INSTRUCTIONS FOR THE TASK: A faithful transcription is wanted of the lines from the top of the material through the line that holds "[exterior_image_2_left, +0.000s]", both ends included, leaving out the pictures.

DATA SECTION:
☆ ☆ ☆ ☆ ☆ ☆ ☆
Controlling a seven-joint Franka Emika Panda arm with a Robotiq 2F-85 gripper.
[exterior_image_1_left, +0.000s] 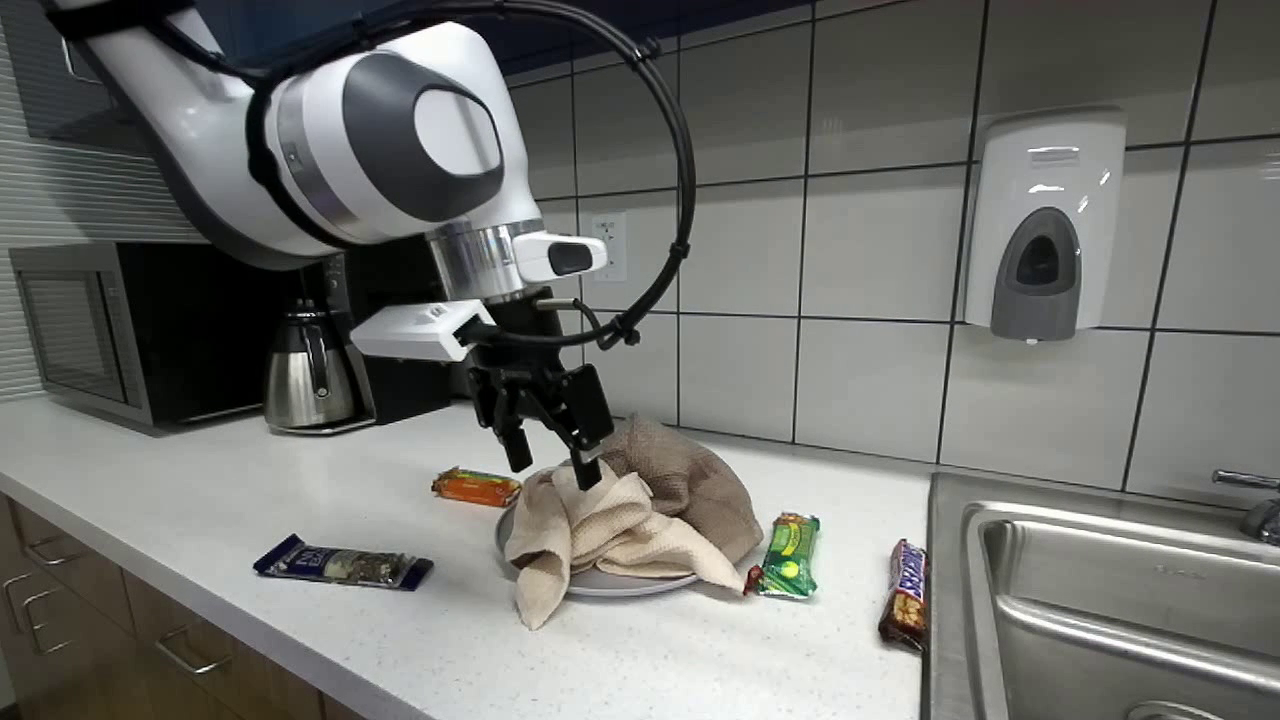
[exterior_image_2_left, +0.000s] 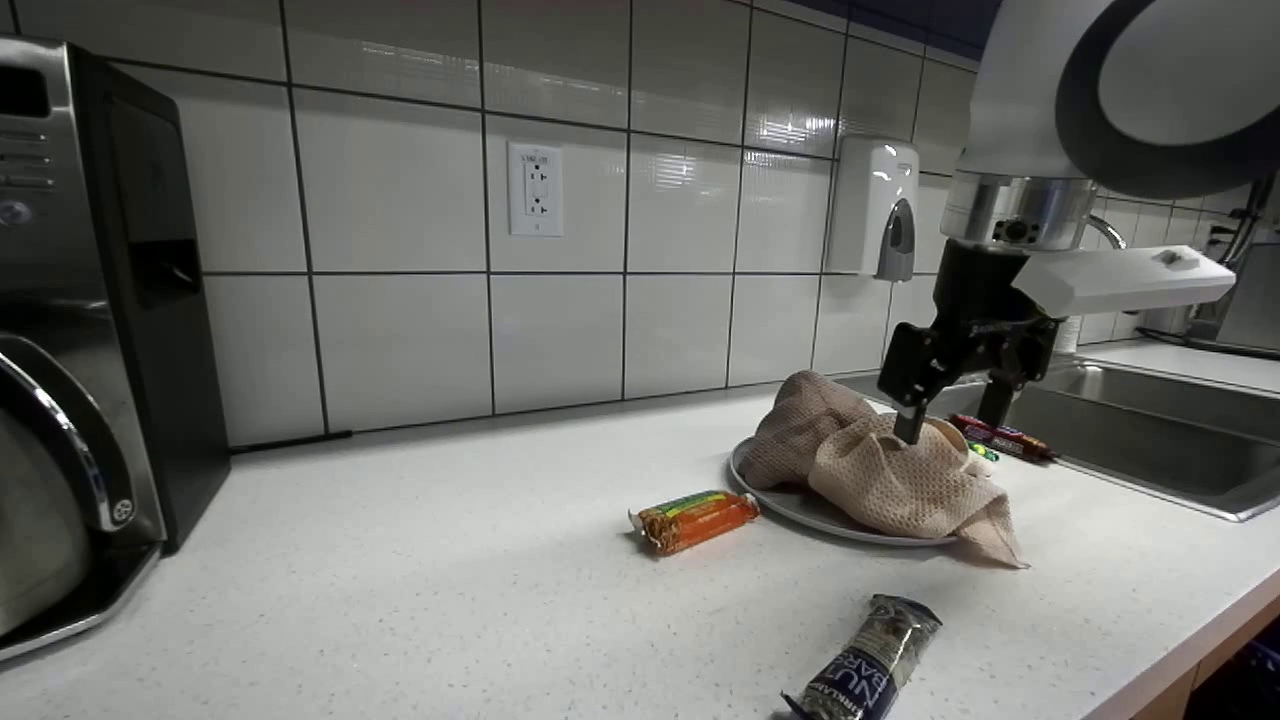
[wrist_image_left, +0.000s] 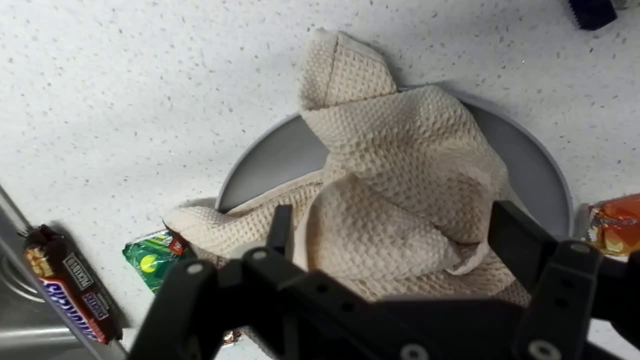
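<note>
Item: gripper (wrist_image_left: 392, 215), holding nothing, fingers spread wide and pointing down.

Item: pale cloth (exterior_image_1_left: 610, 530), crumpled, directly below the tool, a raised fold showing between the fingers in the wrist view. It lies on a grey plate (wrist_image_left: 275, 155), corners over the rim.

Item: brown cloth (exterior_image_1_left: 690, 480), heaped against the pale one, on the tool's wall side.

Item: green packet (exterior_image_1_left: 790, 555), just beside the plate on the tool's sink side; chocolate bar (wrist_image_left: 75, 290) farther out, at the edge of the sink (exterior_image_1_left: 950, 600).

Item: orange packet (exterior_image_2_left: 700, 520), across the tool from these, near the plate; nut bar (exterior_image_2_left: 865, 660), well apart from the tool.

Step, as I judge it: lining up over the pale cloth, no grip taken. I reckon the next move calls for a short descent and a pinch on that fold, clear of the plate.

Obscured: whether my fingertips touch fabric, I cannot tell. The gripper's body blocks much of the brown cloth from the wrist camera, which also crops the orange packet and nut bar.
</note>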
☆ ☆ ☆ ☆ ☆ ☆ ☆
ANSWER TO THIS PROBLEM:
Controlling a seven-joint Franka Emika Panda arm with a Robotiq 2F-85 gripper.
[exterior_image_1_left, +0.000s] 
[exterior_image_2_left, +0.000s] 

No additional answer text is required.